**Task instructions**
An exact printout of all the entries is required.

**Source data**
+++

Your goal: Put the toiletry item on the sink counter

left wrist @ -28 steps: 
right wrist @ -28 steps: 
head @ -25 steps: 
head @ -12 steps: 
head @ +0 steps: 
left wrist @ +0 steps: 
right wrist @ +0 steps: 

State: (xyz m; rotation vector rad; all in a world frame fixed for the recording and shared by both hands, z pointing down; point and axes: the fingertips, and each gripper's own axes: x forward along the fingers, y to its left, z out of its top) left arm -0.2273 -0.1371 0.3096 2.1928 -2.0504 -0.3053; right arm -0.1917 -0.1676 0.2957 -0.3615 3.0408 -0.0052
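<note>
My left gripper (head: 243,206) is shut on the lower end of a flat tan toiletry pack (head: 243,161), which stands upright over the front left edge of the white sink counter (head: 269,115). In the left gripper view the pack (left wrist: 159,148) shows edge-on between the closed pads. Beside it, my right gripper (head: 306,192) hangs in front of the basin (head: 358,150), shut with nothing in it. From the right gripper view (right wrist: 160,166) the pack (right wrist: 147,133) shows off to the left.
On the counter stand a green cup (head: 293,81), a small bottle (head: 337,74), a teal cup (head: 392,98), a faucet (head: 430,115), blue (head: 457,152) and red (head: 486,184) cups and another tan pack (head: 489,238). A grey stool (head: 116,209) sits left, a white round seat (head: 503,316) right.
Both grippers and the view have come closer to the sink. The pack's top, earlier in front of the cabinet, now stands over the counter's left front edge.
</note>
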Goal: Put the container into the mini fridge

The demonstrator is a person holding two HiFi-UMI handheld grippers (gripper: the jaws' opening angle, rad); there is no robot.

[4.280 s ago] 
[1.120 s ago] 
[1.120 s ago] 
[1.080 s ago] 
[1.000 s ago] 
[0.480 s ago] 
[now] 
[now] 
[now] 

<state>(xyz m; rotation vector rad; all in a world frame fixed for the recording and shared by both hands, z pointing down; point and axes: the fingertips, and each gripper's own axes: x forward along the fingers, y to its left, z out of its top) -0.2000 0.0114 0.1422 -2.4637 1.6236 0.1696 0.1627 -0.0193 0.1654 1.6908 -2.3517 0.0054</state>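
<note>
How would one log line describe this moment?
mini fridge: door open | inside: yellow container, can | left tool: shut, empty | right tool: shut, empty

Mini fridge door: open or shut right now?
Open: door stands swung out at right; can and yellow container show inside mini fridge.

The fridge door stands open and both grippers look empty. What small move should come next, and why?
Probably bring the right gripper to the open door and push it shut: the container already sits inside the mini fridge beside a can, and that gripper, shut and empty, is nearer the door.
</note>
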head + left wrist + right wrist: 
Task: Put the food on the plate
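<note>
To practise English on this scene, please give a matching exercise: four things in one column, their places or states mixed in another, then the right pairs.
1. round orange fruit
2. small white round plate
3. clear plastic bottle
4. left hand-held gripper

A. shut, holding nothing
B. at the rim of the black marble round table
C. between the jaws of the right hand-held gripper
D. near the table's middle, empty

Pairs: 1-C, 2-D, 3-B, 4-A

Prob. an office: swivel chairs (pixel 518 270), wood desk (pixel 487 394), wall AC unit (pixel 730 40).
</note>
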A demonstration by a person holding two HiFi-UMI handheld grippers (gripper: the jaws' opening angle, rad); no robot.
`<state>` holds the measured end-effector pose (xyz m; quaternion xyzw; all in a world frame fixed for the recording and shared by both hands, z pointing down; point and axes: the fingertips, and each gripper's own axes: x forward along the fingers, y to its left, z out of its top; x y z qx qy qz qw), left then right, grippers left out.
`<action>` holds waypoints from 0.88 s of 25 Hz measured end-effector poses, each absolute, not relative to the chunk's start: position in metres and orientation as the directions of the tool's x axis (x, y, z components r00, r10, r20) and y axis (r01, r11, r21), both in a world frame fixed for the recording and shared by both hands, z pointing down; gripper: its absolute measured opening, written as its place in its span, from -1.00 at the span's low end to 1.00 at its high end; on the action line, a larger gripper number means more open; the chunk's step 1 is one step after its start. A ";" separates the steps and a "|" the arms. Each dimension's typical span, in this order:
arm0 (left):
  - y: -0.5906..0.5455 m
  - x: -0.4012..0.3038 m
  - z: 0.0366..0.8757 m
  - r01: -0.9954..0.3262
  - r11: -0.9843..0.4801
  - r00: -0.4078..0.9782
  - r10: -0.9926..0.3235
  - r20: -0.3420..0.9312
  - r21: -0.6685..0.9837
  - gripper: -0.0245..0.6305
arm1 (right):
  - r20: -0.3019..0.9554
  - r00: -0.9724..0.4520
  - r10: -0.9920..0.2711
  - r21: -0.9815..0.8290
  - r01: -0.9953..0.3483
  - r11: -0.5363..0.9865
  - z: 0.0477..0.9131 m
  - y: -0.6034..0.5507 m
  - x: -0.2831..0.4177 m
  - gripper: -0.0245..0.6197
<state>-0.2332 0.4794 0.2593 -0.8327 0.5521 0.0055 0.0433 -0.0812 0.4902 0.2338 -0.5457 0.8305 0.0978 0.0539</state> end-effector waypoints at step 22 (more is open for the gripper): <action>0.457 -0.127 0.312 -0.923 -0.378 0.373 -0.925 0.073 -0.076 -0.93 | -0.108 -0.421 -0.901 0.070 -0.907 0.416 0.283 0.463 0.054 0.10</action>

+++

**Task output**
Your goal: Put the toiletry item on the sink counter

left wrist @ -28 steps: 
right wrist @ -28 steps: 
head @ -25 steps: 
head @ -12 steps: 
head @ +0 steps: 
left wrist @ +0 steps: 
right wrist @ +0 steps: 

State: (xyz m; rotation vector rad; all in a world frame fixed for the recording and shared by both hands, z pointing down; point and axes: the fingertips, and each gripper's own axes: x forward along the fingers, y to its left, z out of its top) left arm -0.2273 -0.1371 0.3096 2.1928 -2.0504 -0.3053; right arm -0.1917 -0.1676 0.2957 -0.3615 3.0408 -0.0052
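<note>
My left gripper (head: 243,206) is shut on the lower end of a flat tan toiletry pack (head: 243,161), which stands upright over the front left edge of the white sink counter (head: 269,115). In the left gripper view the pack (left wrist: 159,148) shows edge-on between the closed pads. Beside it, my right gripper (head: 306,192) hangs in front of the basin (head: 358,150), shut with nothing in it. From the right gripper view (right wrist: 160,166) the pack (right wrist: 147,133) shows off to the left.
On the counter stand a green cup (head: 293,81), a small bottle (head: 337,74), a teal cup (head: 392,98), a faucet (head: 430,115), blue (head: 457,152) and red (head: 486,184) cups and another tan pack (head: 489,238). A grey stool (head: 116,209) sits left, a white round seat (head: 503,316) right.
Both grippers and the view have come closer to the sink. The pack's top, earlier in front of the cabinet, now stands over the counter's left front edge.
</note>
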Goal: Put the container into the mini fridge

The demonstrator is a person holding two HiFi-UMI handheld grippers (gripper: the jaws' opening angle, rad); there is no robot.

[4.280 s ago] 
[1.120 s ago] 
[1.120 s ago] 
[1.080 s ago] 
[1.000 s ago] 
[0.480 s ago] 
[now] 
[now] 
[now] 

<state>(xyz m; rotation vector rad; all in a world frame fixed for the recording and shared by both hands, z pointing down; point and axes: the fingertips, and each gripper's own axes: x forward along the fingers, y to its left, z out of its top) -0.2000 0.0114 0.1422 -2.4637 1.6236 0.1696 0.1627 -0.0193 0.1654 1.6908 -2.3517 0.0054</state>
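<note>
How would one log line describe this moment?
mini fridge: door open | inside: yellow container, can | left tool: shut, empty | right tool: shut, empty

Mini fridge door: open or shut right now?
Open: door stands swung out at right; can and yellow container show inside mini fridge.

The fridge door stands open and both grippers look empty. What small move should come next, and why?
Probably bring the right gripper to the open door and push it shut: the container already sits inside the mini fridge beside a can, and that gripper, shut and empty, is nearer the door.
</note>
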head + left wrist + right wrist: 
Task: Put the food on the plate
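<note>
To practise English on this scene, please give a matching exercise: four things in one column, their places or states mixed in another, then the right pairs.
1. round orange fruit
2. small white round plate
3. clear plastic bottle
4. left hand-held gripper

A. shut, holding nothing
B. at the rim of the black marble round table
C. between the jaws of the right hand-held gripper
D. near the table's middle, empty

Pairs: 1-C, 2-D, 3-B, 4-A

Prob. an office: swivel chairs (pixel 518 270), wood desk (pixel 487 394), wall AC unit (pixel 730 40).
</note>
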A demonstration by a person holding two HiFi-UMI handheld grippers (gripper: the jaws' opening angle, rad); no robot.
`<state>` holds the measured end-effector pose (xyz m; quaternion xyzw; all in a world frame fixed for the recording and shared by both hands, z pointing down; point and axes: the fingertips, and each gripper's own axes: x forward along the fingers, y to its left, z out of its top; x y z qx qy qz qw), left then right, grippers left out.
`<action>` holds waypoints from 0.88 s of 25 Hz measured end-effector poses, each absolute, not relative to the chunk's start: position in metres and orientation as the directions of the tool's x axis (x, y, z components r00, r10, r20) and y axis (r01, r11, r21), both in a world frame fixed for the recording and shared by both hands, z pointing down; gripper: its absolute measured opening, written as its place in its span, from -1.00 at the span's low end to 1.00 at its high end; on the action line, a larger gripper number means more open; the chunk's step 1 is one step after its start. A ";" separates the steps and a "|" the arms. Each dimension's typical span, in this order:
arm0 (left):
  - y: -0.5906..0.5455 m
  - x: -0.4012..0.3038 m
  - z: 0.0366..0.8757 m
  - r01: -0.9954..0.3262
  - r11: -0.9843..0.4801
  - r00: -0.4078..0.9782
  - r10: -0.9926..0.3235
  - r20: -0.3420..0.9312
  - r21: -0.6685..0.9837
  - gripper: -0.0245..0.6305
arm1 (right):
  - r20: -0.3019..0.9554
  - r00: -0.9724..0.4520
  - r10: -0.9920..0.2711
  - r21: -0.9815..0.8290
  - r01: -0.9953..0.3483
  - r11: -0.5363..0.9865
  - z: 0.0477..0.9131 m
  - y: -0.6034..0.5507 m
  - x: -0.2831..0.4177 m
  - gripper: -0.0245..0.6197
<state>-0.2332 0.4794 0.2593 -0.8327 0.5521 0.0055 0.0433 -0.0812 0.4902 0.2338 -0.5457 0.8305 0.0978 0.0539</state> end-effector waypoints at step 22 (more is open for the gripper): <action>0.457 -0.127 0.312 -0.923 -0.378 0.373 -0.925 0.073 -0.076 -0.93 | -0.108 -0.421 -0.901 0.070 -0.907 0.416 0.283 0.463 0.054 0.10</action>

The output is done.